The former NSW Minister for Aboriginal Affairs, Milton Orkopoloulos, has been found guilty on 28 charges by a Newcastle court today.
The charges include eight counts of having homosexual intercourse with a minor, 13 counts of supplying cannabis, four counts of supplying heroin, and three counts of indecent assault on a minor.
The offences related to three men who claimed the MP offered them drugs and sexually assaulted them when they were teens.
The three testified that Orkopoulos gave them cannabis before making sexual advances ranging from indecent assault to oral and anal sex.

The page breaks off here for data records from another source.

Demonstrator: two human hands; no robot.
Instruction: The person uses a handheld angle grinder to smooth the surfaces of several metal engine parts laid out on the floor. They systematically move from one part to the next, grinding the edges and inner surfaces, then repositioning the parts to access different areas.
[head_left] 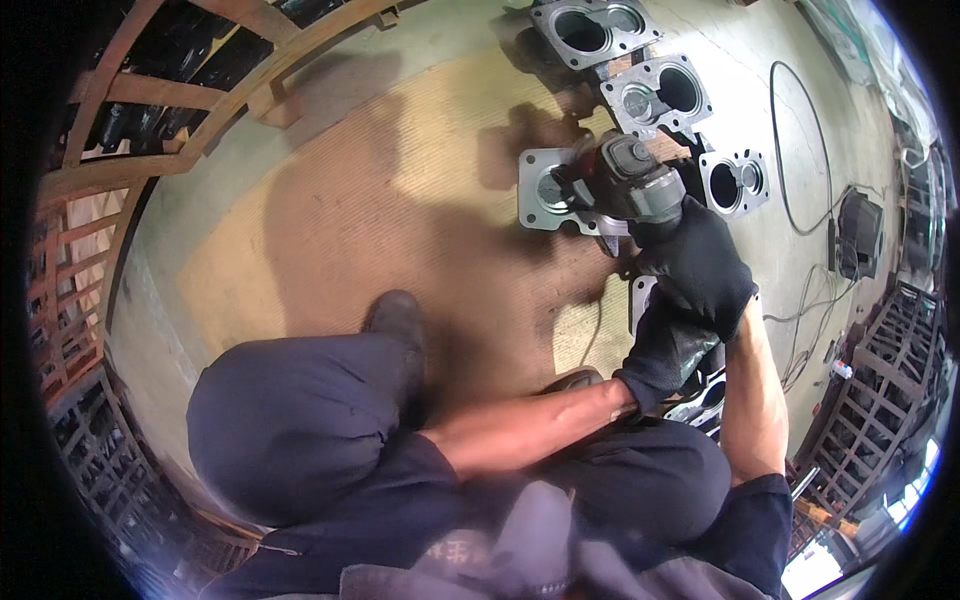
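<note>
power tool (632,180) juts from right hand (698,268) toward flanged casting (546,194)

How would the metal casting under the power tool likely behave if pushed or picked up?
The casting should stay stiff, since its grey surface looks like solid metal. It is probably heavy for its size, though the openings through it may save some weight. Its flat, squared-off flange makes rolling unlikely.

Wooden rack (165,92) upper left; ribbed tan sheet (400,230) centre; dark box (860,235) right, perhaps fan.
</note>
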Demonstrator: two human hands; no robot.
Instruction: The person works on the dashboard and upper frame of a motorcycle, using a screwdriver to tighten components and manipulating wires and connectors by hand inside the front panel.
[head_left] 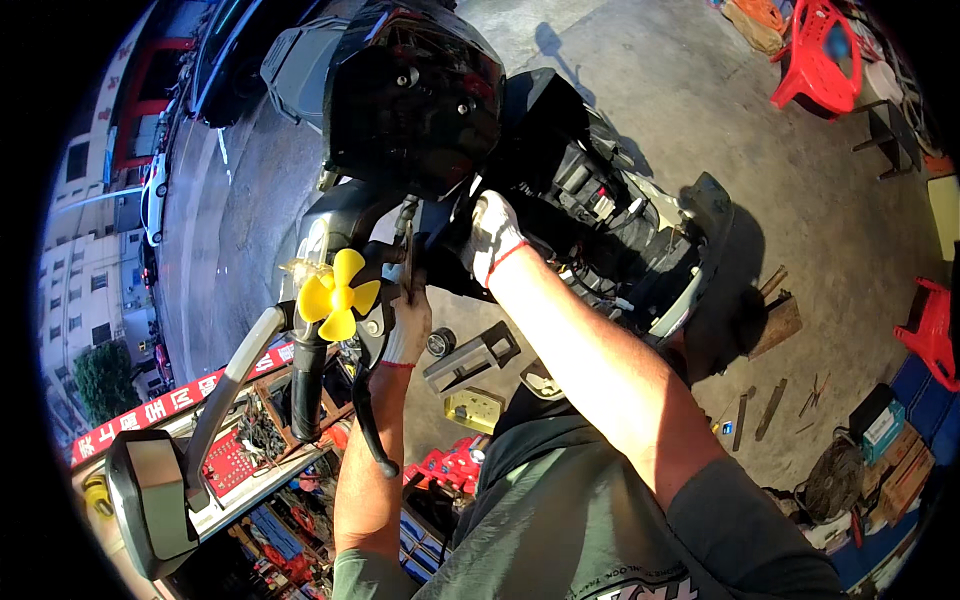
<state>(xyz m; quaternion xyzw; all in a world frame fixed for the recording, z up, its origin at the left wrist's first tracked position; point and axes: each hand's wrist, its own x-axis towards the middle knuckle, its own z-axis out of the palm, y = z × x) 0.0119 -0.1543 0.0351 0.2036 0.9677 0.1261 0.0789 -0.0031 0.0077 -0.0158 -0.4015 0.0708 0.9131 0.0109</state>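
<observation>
A scooter with its body panels off fills the middle of the view, its wiring and inner parts bare (600,200). My left hand (405,330), in a white glove with a red cuff, is closed around a slim metal tool (408,250) that points up beneath a big black housing (415,100). Just left of it are the black brake lever (368,410), the rubber grip (308,390) and a yellow pinwheel (340,296). My right hand (494,235), gloved the same way, presses in beside the housing with its fingers curled; what they hold is hidden.
A mirror (150,490) on a grey stalk juts out at the lower left. On the concrete floor lie a grey plastic part (472,358), a yellowish tray (473,410), metal bars (770,408) and a wooden block (777,327). Red plastic chairs (820,60) stand at the right.
</observation>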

One victim told the court he got him hooked on heroin then demanded sexual favours in return for his drug debt.
Orkopoulos met two of the boys at Labor party functions and regularly met his second victim for sex at the Swansea electorate office late at night.
Witnesses told the court that the MP took a raft of drugs including cannabis, cocaine, amphetamine and heroin and had sex with men and boys at the office, including during his wife's pregnancy.
The jury today delivered a decisive indictment on his guilt, convicting him of 28 of the possible 29 charges on which they deliberated.
The panel of six men and five women took little more than a day to reach its verdict.
Orkopolous bowed his head with his eyes closed as the jury read out the verdict.
He was taken into custody immediately after the verdict was announced and refused bail. Sentencing proceedings will begin next Thursday.
His defence counsel, John Fitzgerald, refused to comment outside court.
Detective Chief Inspector Brad Taylor, who led the investigation since August 2006, said: "I'd like to thank the investigators who worked on the case and more importantly I would like to thank the young boys who had the courage to stand up and come forward."
Joking with journalists outside the court yesterday, Orkopoulos speculated that the jury would return on Friday at 11.30am - the precise moment at which he stepped into the dock.
Orkopoulos's sister Sofia, who has supported the MP throughout the trial, was today conspicuously absent as Orkopoulos learned of his fate.